Jadi, tampaknya kini bergantung pada masyarakat, media dan kelompok masyarakat sipil sebagai counter power untuk memastikan Indonesia tidak merusak demokrasi yang telah diperjuangkan bangsa dengan mengorbankan hampir segalanya, termasuk banyak nyawa. Tetapi sekali lagi, fakta bahwa PDI-P dapat mencapai sejauh ini tanpa banyak perlawanan menunjukkan betapa masyarakat sipil yang kurang informasi dan terpecah-pecah.
Karena itu, dengan semua gambaran suram ini, sangat penting dan mendesak agar kelompok-kelompok masyarakat sipil bersatu kembali, dan tidak kehilangan harapan untuk melawan niat memonopoli dan membajak Indonesia. Masih lebih dari dua tahun lagi, dan publik dapat terlebih dahulu meminta Mahkamah Konstitusi untuk membatalkan undang-undang saat ini yang memungkinkan pemerintah untuk mengangkat kepala daerah, atau hanya membatalkan undang-undang pemilu yang membatalkan pemilihan langsung pada tahun 2022 dan 2023.

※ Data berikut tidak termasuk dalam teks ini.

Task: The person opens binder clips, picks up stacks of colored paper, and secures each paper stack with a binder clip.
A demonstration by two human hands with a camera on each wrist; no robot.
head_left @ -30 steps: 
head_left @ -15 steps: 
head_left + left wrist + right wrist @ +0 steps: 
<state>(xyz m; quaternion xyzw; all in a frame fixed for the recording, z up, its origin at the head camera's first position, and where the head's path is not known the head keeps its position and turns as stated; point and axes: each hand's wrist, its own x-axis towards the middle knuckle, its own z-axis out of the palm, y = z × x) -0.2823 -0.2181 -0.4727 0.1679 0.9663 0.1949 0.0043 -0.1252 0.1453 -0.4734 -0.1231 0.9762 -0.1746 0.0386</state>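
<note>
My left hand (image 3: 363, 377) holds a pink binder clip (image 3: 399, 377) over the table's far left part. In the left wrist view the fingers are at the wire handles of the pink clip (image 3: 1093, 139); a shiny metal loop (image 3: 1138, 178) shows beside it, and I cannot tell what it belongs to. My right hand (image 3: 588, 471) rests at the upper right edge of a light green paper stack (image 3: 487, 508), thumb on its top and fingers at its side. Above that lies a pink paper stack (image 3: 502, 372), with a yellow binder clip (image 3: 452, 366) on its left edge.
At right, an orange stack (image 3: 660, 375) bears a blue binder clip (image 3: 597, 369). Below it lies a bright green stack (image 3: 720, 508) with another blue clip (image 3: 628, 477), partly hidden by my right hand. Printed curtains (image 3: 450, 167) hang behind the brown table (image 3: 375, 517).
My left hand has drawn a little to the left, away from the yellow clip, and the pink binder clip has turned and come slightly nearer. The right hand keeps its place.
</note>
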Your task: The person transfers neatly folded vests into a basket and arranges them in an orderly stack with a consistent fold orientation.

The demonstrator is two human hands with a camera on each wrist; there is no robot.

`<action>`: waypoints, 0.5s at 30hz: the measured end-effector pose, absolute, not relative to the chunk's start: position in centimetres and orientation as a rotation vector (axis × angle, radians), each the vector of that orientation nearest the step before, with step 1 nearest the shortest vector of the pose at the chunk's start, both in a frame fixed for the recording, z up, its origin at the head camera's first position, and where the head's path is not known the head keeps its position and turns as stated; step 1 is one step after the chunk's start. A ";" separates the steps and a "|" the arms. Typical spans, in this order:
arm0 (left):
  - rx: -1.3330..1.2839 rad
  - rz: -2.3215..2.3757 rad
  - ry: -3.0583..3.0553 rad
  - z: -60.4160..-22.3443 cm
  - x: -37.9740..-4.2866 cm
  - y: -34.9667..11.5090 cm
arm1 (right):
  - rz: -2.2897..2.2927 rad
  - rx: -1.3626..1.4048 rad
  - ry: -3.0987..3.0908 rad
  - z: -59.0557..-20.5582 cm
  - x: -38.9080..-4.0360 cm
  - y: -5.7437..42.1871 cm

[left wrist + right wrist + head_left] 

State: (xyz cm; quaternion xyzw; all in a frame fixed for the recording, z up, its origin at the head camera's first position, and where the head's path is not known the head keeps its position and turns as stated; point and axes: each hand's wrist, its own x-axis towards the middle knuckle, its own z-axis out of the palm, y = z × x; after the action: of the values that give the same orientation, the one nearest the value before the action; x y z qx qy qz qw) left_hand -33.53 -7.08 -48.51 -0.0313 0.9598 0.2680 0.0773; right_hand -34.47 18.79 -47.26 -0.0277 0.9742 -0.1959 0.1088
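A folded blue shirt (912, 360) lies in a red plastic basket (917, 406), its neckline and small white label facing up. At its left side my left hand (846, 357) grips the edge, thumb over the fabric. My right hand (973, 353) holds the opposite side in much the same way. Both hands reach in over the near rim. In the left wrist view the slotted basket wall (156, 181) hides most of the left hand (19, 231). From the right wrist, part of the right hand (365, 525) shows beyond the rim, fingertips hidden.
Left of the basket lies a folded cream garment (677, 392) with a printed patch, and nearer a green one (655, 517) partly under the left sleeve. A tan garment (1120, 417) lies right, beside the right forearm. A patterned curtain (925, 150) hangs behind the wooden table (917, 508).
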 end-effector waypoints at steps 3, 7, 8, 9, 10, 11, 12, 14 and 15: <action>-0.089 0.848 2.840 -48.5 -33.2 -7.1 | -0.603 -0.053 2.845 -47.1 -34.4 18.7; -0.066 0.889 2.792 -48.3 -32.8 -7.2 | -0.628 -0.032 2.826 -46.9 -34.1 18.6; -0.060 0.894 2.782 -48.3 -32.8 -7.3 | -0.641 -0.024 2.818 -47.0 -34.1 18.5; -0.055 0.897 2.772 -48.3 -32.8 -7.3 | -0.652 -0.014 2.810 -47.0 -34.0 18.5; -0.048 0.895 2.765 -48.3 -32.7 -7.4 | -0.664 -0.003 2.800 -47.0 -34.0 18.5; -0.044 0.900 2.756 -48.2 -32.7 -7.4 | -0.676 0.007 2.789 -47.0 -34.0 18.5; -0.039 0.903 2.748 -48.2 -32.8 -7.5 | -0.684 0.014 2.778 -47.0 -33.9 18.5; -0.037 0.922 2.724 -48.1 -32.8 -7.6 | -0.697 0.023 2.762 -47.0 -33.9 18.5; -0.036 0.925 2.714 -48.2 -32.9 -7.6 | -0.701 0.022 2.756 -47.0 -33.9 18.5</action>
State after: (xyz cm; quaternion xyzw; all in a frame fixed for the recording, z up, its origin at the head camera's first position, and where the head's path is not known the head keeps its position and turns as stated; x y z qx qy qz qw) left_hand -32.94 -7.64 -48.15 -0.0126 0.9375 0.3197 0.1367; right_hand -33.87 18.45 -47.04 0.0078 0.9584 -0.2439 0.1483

Kita bisa mendorong Jokowi untuk bangkit kembali dan mengambil tindakan untuk menyelamatkan Indonesia karena bagaimanapun dia masih presiden Indonesia sampai tahun 2024. Jika Indonesia ternyata yang kita takutkan, maka sejarah akan menyalahkan Jokowi karena tidak cukup berbuat untuk mencegahnya.